EXERCISE INSTRUCTIONS
Starting at the top of the listing below, copy each line exactly, stopping after the line that contains "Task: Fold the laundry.".

SUPPLIED INFORMATION
════════

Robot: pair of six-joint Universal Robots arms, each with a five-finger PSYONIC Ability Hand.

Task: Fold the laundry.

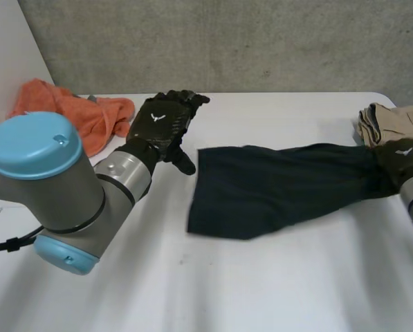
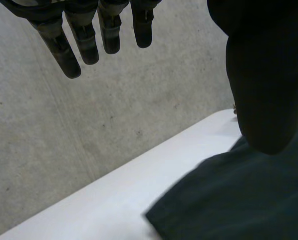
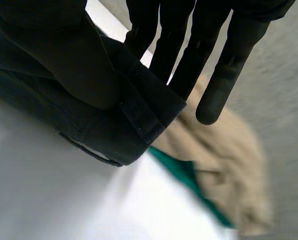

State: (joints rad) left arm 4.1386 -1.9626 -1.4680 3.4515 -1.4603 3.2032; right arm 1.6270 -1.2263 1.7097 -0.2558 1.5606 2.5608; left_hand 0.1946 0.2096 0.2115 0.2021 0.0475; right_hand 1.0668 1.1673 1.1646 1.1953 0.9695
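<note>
One dark garment (image 1: 275, 187) is lying stretched across the white table (image 1: 227, 297), its wide end pointing toward the left hand (image 1: 161, 124) and its narrow end reaching the right hand (image 1: 405, 160). The right hand is pinching that bunched end between thumb and fingers (image 3: 188, 60), seemingly at a stitched hem, though I cannot tell what sort of garment it is. The left hand is hovering just beside the wide end with fingers straight and relaxed, holding nothing. An orange cloth (image 1: 75, 114) is sitting behind it, and a beige cloth (image 1: 393, 117) is lying just past the right hand. The fabric is looking soft, light and limp, so it will likely sag and slide. Taking hold of the free corners at the wide end is probably offering the best control.
</note>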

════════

TASK OUTPUT
Robot: pair of six-joint Universal Robots arms, each with a five-finger PSYONIC Ability Hand.

Task: Fold the laundry.

There's no more to this exercise.